- Born: 11 July 1905 St Kilda, Victoria, Australia
- Died: 6 August 1952 (aged 47) Canberra Community Hospital, ACT
- Resting place: Canberra cemetery
- Other name: Betty
- Education: University of Melbourne
- Occupation: Statistician

= Betty Allan =

Australian statistician

Frances Elizabeth Allan (11 July 1905 – 6 August 1952) was an Australian statistician. She was known as the first statistician at the Commonwealth Scientific and Industrial Research Organisation (CSIRO), as "the effective founder of the CSIRO Division of Mathematics and Statistics", and for her advocacy of biometrics.

==Early life and education==
Allan was born on 11 July 1905 in St Kilda, Victoria; her parents were both journalists with The Argus, and she was one of four sisters. As a schoolgirl, she attended the Melbourne Church of England Girls' Grammar School. She studied mathematics at the University of Melbourne, earning a bachelor's degree in 1926 and a master's in 1928 for her work with John Henry Michell on solitary waves on liquid-liquid interfaces.

In 1928 Allan traveled on a scholarship to Newnham College, Cambridge, where she studied applied mathematics, statistics, applied biology, and general agriculture.

==Research career==
After her Cambridge studies, Allan travelled to Rothamsted Experimental Station in Hertfordshire to work alongside Ronald Fisher studying crop experiments and developing statistical methods. While at Rothamsted she produced three important papers, collaborating with John Wishart on one.

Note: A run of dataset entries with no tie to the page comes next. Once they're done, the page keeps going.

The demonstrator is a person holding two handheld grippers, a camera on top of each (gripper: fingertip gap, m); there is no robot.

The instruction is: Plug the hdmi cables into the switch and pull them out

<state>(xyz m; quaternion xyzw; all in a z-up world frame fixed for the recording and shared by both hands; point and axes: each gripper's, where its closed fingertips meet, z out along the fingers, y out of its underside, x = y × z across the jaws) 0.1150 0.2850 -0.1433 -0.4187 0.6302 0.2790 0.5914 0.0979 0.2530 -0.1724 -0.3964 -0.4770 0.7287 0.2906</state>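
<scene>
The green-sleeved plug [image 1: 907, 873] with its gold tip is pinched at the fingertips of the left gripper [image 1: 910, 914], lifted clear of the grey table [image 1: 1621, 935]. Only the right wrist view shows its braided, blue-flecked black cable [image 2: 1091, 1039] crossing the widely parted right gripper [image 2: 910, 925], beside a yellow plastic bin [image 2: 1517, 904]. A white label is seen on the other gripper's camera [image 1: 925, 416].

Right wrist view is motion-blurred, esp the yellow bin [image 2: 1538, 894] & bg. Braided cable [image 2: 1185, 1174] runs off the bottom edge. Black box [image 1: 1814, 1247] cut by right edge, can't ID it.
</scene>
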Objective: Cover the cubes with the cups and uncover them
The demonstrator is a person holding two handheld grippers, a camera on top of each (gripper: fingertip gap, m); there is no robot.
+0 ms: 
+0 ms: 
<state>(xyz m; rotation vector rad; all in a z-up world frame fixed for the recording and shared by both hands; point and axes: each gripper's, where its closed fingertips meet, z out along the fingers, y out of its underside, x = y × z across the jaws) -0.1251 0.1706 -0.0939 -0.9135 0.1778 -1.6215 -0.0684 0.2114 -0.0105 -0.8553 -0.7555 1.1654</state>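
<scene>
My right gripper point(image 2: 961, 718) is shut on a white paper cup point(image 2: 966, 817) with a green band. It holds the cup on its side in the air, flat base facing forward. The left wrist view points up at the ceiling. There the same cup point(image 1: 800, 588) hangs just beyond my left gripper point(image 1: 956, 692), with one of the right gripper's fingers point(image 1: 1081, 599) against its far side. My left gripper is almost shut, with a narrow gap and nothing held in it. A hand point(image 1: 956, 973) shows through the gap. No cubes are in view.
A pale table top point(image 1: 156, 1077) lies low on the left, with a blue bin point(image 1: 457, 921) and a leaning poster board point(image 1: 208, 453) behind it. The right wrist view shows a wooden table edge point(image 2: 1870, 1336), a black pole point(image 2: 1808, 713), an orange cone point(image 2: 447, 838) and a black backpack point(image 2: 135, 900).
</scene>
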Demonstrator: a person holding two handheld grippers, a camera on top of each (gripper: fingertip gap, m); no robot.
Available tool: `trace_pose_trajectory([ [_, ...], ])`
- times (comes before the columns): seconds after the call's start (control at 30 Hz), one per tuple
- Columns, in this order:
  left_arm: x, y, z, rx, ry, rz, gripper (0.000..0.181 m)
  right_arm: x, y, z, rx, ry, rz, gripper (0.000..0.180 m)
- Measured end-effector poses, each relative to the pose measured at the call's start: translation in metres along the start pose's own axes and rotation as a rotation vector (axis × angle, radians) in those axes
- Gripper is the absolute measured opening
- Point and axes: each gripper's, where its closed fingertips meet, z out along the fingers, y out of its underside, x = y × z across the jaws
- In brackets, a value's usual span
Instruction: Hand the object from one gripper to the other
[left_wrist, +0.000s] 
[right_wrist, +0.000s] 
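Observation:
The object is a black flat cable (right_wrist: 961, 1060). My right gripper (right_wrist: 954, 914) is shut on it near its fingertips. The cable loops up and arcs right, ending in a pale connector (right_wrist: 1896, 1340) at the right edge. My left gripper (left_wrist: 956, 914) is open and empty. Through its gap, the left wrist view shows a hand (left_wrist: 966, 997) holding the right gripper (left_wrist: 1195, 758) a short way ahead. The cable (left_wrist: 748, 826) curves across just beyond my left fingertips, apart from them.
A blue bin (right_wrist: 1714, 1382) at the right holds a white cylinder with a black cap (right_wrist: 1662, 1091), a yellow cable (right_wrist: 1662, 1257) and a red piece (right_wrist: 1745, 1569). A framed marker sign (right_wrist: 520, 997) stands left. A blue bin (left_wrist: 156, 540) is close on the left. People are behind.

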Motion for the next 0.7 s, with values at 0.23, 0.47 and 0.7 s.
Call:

Returning to Australia in 1930, she became the first biometrician at CSIRO, appointed to the Division of Plant Industry. While at CSIRO, she provided statistical assistance to all six divisions alongside external organisations.

During her time at CSIRO, Allan also taught at Canberra University College and the Australian Forestry School. In 1935, she helped found the Australian Institute of Agricultural Science.

==Marriage and later life==
In 1940 she married CSIRO botanist Patrick Joseph Calvert, and was forced to retire by the laws of the time, which banned married women from public service. She died on 6 August 1952 in Canberra.

==Legacy==
The Betty Allan Data Centre of CSIRO's Queensland Centre for Advanced Technologies is named after her. In 2019 the Statistical Society of Australia and Data61 created a joint travel award named in her honour.